Dalam kesehariannya, Savana yang dia tahu selalu melempar senyum setiap mereka bertemu pandang, dan dia sama sekali bukan gadis pemarah ataupun tipe yang akan meluapkan emosi sesuka hati. Karena itu melihat Savana menangis membuatnya panik.
"Lo keluar sama Sasa 'kan semalem?!" ujar Luki saat mereka bertemu di spot favorit untuk melepas lelah seusai car free day, meski hari itu masing-masing dari mereka datang dengan motor alih-alih sepeda karena baik Luki maupun Dazel masih terlalu payah untuk mengikuti kegiatan akhir pekan warga ibukota itu.
"Kampret lo, pantesan mangkir pas gue ajakin ke tempat Mas Jo," decak Yasa sambil melepas helm kuning kesayangannya.
"Siapa bilang—"
"Gue telepon ke rumah, Yangti bilang ke gue lo keluar sama Sasa," sahut Luki, bersiap untuk melayangkan tinju ke lengan Dazel tapi ditepisnya gesit seraya berjingkat menghindar.
"Zel, Zel ... segitunya boong ke kita demi jalan berdua sama Sasa," Yasa menimpali sembari menjatuhkan diri di satu bangku kosong di dekat jajaran gerobak pedagang makanan.
"Bukannya gitu,"
"Gue bilang juga apa, dia udah lengket aja sama Sasa. Cuma nggak tau dia sendiri sadar apa enggak."
Sejak beberapa waktu belakangan memang ketiga teman dekatnya itu senang sekali membahas soal dirinya dan Savana. Yang rasanya aneh karena hubungan antara dirinya dan Savana lebih terasa seperti platonic relationship.
"Sadar apaan?"
"Sadar kalo nggak tau dari kapan, Sasa itu ada di daftar atas prioritas lo dan kita jadi nomor sekian aja."
"Tau nggak, balik dari gunung, Sasa yang dia kabarin duluan," Luki berkata pada Yasa. "Padahal udah gua setirin otw rumah ye, di jalan minta belok mampir ke tempat Sasa."
"Kalo lagi jomblo aja lo pada komplen soal prioritas, coba kalo lagi pada punya pacar," sanggah Dazel.

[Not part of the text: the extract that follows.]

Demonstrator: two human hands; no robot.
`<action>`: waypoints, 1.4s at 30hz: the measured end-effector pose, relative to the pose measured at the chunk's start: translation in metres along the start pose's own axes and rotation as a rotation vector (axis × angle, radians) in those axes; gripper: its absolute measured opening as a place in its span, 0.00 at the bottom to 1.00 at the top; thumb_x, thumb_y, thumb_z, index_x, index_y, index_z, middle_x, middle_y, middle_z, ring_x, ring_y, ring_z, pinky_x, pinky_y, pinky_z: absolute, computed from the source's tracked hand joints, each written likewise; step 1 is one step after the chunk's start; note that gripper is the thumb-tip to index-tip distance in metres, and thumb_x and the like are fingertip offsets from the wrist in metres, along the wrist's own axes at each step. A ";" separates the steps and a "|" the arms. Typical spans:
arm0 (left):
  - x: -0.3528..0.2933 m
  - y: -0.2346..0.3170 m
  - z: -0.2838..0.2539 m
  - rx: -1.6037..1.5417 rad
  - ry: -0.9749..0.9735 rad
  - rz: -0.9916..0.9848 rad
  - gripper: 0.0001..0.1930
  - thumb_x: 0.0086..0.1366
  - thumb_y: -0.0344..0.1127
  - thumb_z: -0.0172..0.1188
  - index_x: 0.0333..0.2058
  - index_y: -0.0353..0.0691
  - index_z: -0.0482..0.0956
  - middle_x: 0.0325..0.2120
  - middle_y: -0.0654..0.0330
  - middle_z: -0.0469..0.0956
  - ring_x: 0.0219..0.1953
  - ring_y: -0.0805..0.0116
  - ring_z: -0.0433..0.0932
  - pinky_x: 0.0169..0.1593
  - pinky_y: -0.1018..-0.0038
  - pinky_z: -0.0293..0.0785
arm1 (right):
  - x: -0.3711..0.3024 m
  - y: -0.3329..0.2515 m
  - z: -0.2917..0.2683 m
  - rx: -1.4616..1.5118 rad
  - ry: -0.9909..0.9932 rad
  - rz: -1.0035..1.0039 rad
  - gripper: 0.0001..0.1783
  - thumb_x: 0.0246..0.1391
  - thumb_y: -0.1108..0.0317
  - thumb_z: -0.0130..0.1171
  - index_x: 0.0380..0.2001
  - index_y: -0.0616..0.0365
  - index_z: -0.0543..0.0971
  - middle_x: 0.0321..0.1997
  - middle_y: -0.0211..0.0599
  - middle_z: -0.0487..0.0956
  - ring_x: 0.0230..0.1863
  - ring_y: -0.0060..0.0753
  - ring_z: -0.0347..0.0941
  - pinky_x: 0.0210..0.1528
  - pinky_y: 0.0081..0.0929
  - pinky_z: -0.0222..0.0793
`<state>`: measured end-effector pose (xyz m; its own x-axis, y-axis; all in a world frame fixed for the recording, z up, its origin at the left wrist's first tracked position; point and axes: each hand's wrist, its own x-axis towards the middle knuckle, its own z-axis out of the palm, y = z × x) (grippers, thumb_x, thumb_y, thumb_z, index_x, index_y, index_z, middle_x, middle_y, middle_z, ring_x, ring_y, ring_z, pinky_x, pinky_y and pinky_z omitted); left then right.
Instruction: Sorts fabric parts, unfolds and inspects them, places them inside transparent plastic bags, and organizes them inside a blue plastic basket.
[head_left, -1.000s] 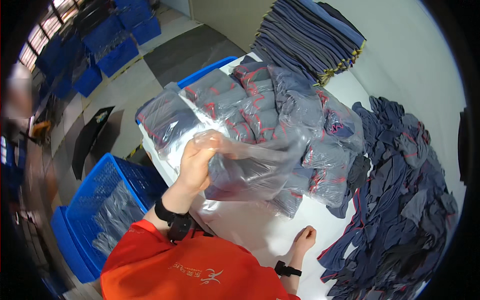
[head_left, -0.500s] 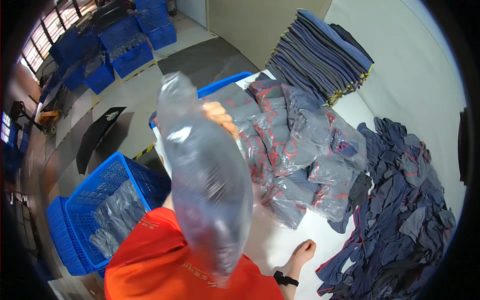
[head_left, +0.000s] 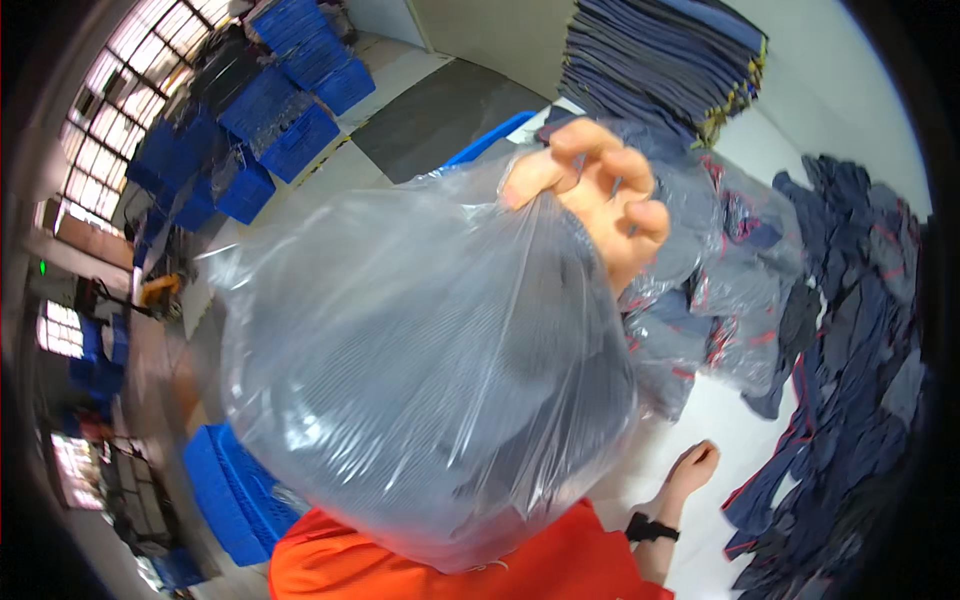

Yasa menarik sebelah alisnya. "... tapi kan itu pacar, Zel. Emang Sasa pacar lo?"
Luki tertawa.
In his case, Sasa memang bukan pacarnya. "Temen kan juga berhak dapet prioritas."
"Kita juga temen lo, tapi lo lebih loyal ke Sasa."
Jika sudah begitu, pembicaraan soal dirinya dan Sasa tidak akan ada ujungnya. Beruntung tidak ada si mulut pedas Randy bersama mereka.
Akhirnya Dazel beranjak mendekati penjual kue leker kesukaannya dan memesan beberapa lembar sementara Luki memilih membeli bubur ayam di penjual lain.
KAMU SEDANG MEMBACA
Star and Savannah
General Fiction"Dia suka savana. Denotatively, haha...bukan gue," monolog si gadis, Savana, yang selalu menyukai bintang dalam gelap langit malam dan si pemilik nama dengan makna yang sama: Alterio Dazel Wirendra. Empat tahun pertemanannya dengan Dazel, Savana ham...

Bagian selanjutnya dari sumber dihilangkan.